It has been a week since we landed in Japan. I still cannot believe how much we have experienced together and how much more we are going to explore. Our today’s itinerary is quite intense. Starting the day with a cup of iced coffee (Of course having some troubles reading the menu and ordering the drink), we are going to another museum, Yasukuni shrine, a famous omelette rice restaurant and finally a temple (also looks like a research facility to me).
The Historical Materials Hall for the Wounded and Sick Retired Soldiers really shocked me. Following the timeline and instruction, my emotion rose and fell with the images and words. I saw pictures of the conscription process and the letters soldiers wrote to their families. The reality seems so far but so close at the same time. When I was younger, most of people around me shared the traditional and typical perspectives of Chinese. Without objectively discussing the truth, they imprinted the negative figure of Japan and Japanese into the mind of younger generation. However, my parents were relatively open-minded and they encouraged me to develop individual thinking and rejected the influence of bias. The letters written in Japanese, which have some similar characters I understand, brought me back to those days when people’s lives and values were questionable. These soldiers were forced to leave their loved ones and joined the front line. Most of them did not make their way back. In their letters, they expressed both their desperation and hope. Facing danger everyday, yet hoping for the day to come, they are absolutely the victims of wars. Back to a more personal level, I sympathize people who sacrificed their lives for the prosperity of the country, but I start doubting people who held political power and made the cruel decisions. This museum is really meaningful and I learned a lot from the documents.
While I was still soaking in my own thoughts and reflection of the museum, we walked from the museum to the Yasukuni Shrine. It is located in the middle of Tokyo and it is one of the biggest shrines in Japan. I knew this shrine before from news and it is a relatively controversial shrine in Chinese’s perspective. Before we went there, I have heard my friend’s opinion towards the shrine. For some people, Yasukuni Shrine is the place that houses all the war criminals, whereas for other people, it gives their hero peace and honor. I tried to be as open-minded as I can to receive a different aspect. The museum introduces the long history of Japan and gradually moves to the modern time. Even though we did not that much time to go in every detail, I paid more attention on the introduction of WWII and the conflicts between China and Japan. Surprisingly, I personally think the description of the war was more objective than I expect. They may skip some battles that were emphasized by my Chinese history teachers, but they do admit the damage wars brought to both citizens of their own and others. At the end of the tour, I bought a book that introduces the function of Yasukuni Shrine and the history of it. I will read it later and make myself more knowledgeable.
The highlight of the day came after a nice lunch. We went to a temple and listened lectured hosted by professors and researchers.
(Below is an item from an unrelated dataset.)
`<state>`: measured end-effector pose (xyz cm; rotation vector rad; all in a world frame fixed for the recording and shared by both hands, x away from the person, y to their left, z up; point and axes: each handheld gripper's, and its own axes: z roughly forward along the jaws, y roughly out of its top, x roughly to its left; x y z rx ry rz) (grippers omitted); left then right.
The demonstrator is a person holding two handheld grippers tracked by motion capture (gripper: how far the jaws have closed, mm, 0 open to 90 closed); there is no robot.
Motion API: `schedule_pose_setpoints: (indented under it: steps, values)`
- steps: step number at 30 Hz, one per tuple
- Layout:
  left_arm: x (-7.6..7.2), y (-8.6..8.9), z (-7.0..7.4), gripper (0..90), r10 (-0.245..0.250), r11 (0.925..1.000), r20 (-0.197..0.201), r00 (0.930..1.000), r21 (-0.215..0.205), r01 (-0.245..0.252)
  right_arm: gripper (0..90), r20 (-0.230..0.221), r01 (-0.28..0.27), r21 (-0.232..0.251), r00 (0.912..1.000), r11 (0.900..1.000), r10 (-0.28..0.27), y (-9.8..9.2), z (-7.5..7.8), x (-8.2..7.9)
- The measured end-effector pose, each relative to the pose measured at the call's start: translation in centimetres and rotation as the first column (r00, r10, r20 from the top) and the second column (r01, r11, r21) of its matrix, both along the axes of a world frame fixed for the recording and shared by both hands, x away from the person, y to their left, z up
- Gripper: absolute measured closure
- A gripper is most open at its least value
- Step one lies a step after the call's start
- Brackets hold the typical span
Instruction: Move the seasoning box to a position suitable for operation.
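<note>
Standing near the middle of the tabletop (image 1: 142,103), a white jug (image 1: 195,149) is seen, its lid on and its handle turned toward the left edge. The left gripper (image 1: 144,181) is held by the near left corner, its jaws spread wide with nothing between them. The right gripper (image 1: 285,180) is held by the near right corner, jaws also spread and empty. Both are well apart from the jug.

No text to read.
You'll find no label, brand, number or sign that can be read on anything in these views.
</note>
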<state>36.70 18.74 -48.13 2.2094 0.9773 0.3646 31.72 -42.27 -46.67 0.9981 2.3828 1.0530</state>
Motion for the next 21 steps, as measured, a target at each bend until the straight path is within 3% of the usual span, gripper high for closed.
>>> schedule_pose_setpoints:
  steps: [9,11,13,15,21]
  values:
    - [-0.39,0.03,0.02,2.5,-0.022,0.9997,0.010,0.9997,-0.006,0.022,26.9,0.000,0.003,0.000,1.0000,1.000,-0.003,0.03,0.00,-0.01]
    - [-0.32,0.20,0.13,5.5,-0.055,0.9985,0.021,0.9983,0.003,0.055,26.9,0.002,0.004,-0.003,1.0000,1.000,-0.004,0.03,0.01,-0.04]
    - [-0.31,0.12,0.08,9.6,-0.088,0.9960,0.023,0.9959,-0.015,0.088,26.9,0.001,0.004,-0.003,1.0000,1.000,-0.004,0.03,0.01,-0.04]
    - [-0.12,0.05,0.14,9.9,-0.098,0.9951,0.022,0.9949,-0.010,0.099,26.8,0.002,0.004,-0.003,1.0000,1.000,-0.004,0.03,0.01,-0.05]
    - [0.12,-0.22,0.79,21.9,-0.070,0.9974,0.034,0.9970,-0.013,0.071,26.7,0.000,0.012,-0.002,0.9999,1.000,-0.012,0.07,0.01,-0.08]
I was impressed by their passion and work they have done. The lantern float festival is just so amazing and beautiful for people to memorize the past and hold accountability for the future. The topic of peace is interesting because I never deeply think of how I can contribute to the peace of our society. When we asked the question of how do they define peace, one of the researchers’ answer really touched my heart. He said, “The ultimate peace is not only external peace, but more of the internal peace.” It is such a philosophical response, but I feel something rising from my heart. Without correctly facing our own struggle, solving it, we can never achieve the balance. Furthermore, a person without internal peace can only fake the external peace. Starting from retrospect ourselves, we will more capable of dealing outer conflicts. After the presentation, we had wonderful dinner together. Getting to know them personally, I was able to understand their motivation more and that made me wonder how I can take action to follow their lead as well as how my actions affect people around me.
Except for the serious part, Japan is also super FUN. The most impressive memory I have during the day was my adventure of the fancy omelette rice restaurant’s kitchen. I was wandering around and checking out the frying pan they use to make omelette. Their manager came to me and asked if I need any help. I expressed my interest in cooking and she eagerly invited me to take a tour in their kitchen. Taking out the cute frying pan, the chief told me that it took him two to three years to roll a perfect omelette. Another person (looks like the main chief’s protégé) showed me how they practice using a bag of salt. I was amazed by how enthusiastic they were. “In my opinion, most of foreigners don’t enjoy this special omelette that much. However, you are different!” I felt flattered and grateful. As a customer, I appreciate how much they weigh my appreciation and I think my appreciation also inspires them to devote more to their career.
After coming to Japan, I have encountered many people who do not speak either English or Chinese, but while I was trying my best to communicate with them, they showed full respect to me. It is a country with manner. I was moved and spent great time in Japan.